*DIRECTIONS FOR THIS TASK:* Reproduce the listing exactly, with no pictures in your copy.

-- Opening Marker --

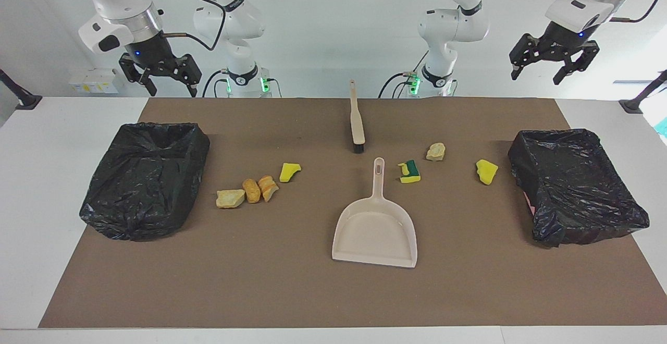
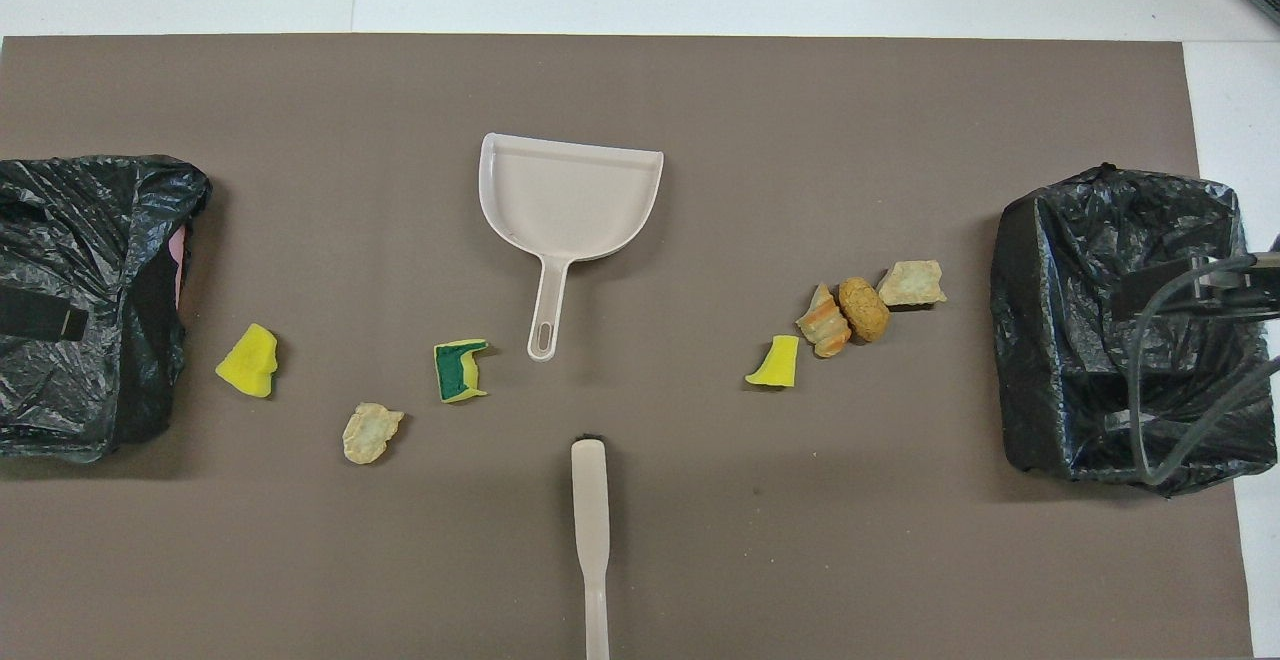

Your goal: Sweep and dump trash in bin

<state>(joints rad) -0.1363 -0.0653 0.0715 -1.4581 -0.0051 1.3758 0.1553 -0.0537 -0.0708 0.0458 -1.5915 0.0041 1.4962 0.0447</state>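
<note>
Seven trash (image 2: 865,308) scraps lie scattered beside the dustpan (image 2: 570,195) and brush (image 2: 590,530).

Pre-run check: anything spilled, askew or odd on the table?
Only the scraps: four lie toward the right arm's bin, three toward the left arm's. That bin sags, pink showing under the liner. Brush and dustpan lie flat.
</note>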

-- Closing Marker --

*RESPONSE BOX:*
Your goal: Sweep and dump trash in bin

<state>(joints rad) -0.1363 -0.0653 0.0715 -1.4581 -0.0051 1.3758 0.1553 -0.0537 -0.0708 0.0458 -1.5915 0.0041 1.4962 0.0447</state>
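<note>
Seven trash (image 2: 865,308) scraps lie scattered beside the dustpan (image 2: 570,195) and brush (image 2: 590,530).

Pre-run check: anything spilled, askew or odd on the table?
Only the scraps: four lie toward the right arm's bin, three toward the left arm's. That bin sags, pink showing under the liner. Brush and dustpan lie flat.
</note>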

That wraps up the answer.